Le divertían sus dengues y perendengues jurídicos, su biombo europeo. Tenía que gobernar para la mayoría, para el mestizaje, la Federación. Lo de Rivadavia había sido un lindo y astuto juego gringo, del que se cansaron ellos mismos, los ilustrados, ¿pero quién aguantaba el pial y la cuarteada del pueblo mientras esas pretendidas lindezas maduraran?

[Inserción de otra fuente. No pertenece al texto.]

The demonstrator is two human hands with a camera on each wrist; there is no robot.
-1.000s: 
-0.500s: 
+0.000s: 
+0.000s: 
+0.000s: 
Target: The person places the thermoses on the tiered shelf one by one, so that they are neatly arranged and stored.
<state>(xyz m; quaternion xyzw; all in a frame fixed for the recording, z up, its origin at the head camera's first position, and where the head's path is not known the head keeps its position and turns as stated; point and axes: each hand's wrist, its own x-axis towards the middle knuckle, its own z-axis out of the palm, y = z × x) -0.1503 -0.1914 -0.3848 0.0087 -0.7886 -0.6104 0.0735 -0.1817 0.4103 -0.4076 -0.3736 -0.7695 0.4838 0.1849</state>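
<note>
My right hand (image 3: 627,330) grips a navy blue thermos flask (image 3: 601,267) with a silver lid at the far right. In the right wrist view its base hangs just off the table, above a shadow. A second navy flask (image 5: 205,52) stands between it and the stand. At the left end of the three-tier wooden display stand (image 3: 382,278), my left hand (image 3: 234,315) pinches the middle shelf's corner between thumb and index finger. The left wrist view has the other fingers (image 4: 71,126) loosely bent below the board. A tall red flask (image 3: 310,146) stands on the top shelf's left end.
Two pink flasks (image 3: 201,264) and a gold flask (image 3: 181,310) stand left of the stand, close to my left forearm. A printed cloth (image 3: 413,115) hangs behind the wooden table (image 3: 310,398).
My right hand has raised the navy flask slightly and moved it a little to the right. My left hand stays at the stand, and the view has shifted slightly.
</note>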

Le sorprendió hallarse en el atrio con la hilera de frailes; Gallo primero, su confesor, ya lo tendría harto con los mismos pecados, y los otros por orden de antigüedad, le dieron el pésame. Alargó distancias, su Gallito viejo estaba emocionado, le pediría piedad o compasión para Herrera. En estos casos, la Iglesia no le costaba nada llevar la mejor parte, la generosidad del alma; el cuerpo, hasta en la Inquisición, lo entregaban al poder laico, lavada de manos a los Pilatos. El fraile Achával permanecía impávido. No permitiría que nadie le hablara a favor de Herrera, les daría todo el tiempo que él necesitara para organizar despacio el funeral criollo de Pancho, nada más. Belgrano mismo, que tenía antigua sangre santiagueña, la última vez que lo vio, canoso y enfermo, le pidió que se hiciera cargo de la frontera de Abipones; parar batirse sin reglas ni normas contra los salvajes, para destrozarlos si fuera posible, sin piedad si fuera necesario, de salvaje a salvaje. Alguien tuvo que hacer esto para que los ejércitos de línea, más éticos, como decía su tío el padre Paz y Figueroa, se ocuparan de la libertad o de luchar entre hermanos. Ese había sido el capitán Felipe Ibarra, así habían necesitado los otros, sus camaradas del Ejército del Norte, que él fuera. Y que fuera Francisco de Ibarra y de Paz y Figueroa y Toledo Pimentel con marqueses y condes, ¡qué carajo! Y les fue dando su mano de tirano a todos esos copetudos, de los cuales muchos eran pura bosta al lado suyo. Su funeral criollo sería para el paisanaje, para su gente de verdad.